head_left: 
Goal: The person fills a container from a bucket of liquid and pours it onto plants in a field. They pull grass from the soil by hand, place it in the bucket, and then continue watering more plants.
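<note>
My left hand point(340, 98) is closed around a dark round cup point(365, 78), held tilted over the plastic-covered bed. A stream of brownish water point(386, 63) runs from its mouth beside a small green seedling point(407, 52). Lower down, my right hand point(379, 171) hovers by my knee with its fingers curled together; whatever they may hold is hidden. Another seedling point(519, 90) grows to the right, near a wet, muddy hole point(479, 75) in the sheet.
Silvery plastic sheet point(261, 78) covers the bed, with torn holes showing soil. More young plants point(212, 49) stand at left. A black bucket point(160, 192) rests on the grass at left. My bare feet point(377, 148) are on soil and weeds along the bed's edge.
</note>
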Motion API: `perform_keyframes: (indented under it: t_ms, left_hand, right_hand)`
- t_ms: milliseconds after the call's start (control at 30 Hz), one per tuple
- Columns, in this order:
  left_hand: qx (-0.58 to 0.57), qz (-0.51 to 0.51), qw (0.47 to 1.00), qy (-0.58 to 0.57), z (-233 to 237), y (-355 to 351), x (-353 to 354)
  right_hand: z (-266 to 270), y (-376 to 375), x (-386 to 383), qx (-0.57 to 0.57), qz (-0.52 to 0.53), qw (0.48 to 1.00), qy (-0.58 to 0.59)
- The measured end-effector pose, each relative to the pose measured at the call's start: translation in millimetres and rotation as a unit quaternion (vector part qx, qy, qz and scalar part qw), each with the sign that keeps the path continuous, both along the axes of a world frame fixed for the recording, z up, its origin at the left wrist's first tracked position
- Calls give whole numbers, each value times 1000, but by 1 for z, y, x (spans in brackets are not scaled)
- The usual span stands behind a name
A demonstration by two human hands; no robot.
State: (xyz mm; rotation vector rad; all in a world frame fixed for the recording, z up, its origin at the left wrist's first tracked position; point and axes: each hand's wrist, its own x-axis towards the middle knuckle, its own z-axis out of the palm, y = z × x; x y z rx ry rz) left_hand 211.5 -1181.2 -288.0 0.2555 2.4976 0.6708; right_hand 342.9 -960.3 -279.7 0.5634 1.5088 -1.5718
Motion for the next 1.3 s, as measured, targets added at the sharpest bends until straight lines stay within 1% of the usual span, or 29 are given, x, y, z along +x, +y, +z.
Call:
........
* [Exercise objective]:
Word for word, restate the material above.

* [Answer for the task]:
head_left: 
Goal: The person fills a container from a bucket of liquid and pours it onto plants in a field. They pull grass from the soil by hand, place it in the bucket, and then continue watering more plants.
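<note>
My left hand point(340, 98) is closed around a dark round cup point(365, 78), held tilted over the plastic-covered bed. A stream of brownish water point(386, 63) runs from its mouth beside a small green seedling point(407, 52). Lower down, my right hand point(379, 171) hovers by my knee with its fingers curled together; whatever they may hold is hidden. Another seedling point(519, 90) grows to the right, near a wet, muddy hole point(479, 75) in the sheet.
Silvery plastic sheet point(261, 78) covers the bed, with torn holes showing soil. More young plants point(212, 49) stand at left. A black bucket point(160, 192) rests on the grass at left. My bare feet point(377, 148) are on soil and weeds along the bed's edge.
</note>
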Motion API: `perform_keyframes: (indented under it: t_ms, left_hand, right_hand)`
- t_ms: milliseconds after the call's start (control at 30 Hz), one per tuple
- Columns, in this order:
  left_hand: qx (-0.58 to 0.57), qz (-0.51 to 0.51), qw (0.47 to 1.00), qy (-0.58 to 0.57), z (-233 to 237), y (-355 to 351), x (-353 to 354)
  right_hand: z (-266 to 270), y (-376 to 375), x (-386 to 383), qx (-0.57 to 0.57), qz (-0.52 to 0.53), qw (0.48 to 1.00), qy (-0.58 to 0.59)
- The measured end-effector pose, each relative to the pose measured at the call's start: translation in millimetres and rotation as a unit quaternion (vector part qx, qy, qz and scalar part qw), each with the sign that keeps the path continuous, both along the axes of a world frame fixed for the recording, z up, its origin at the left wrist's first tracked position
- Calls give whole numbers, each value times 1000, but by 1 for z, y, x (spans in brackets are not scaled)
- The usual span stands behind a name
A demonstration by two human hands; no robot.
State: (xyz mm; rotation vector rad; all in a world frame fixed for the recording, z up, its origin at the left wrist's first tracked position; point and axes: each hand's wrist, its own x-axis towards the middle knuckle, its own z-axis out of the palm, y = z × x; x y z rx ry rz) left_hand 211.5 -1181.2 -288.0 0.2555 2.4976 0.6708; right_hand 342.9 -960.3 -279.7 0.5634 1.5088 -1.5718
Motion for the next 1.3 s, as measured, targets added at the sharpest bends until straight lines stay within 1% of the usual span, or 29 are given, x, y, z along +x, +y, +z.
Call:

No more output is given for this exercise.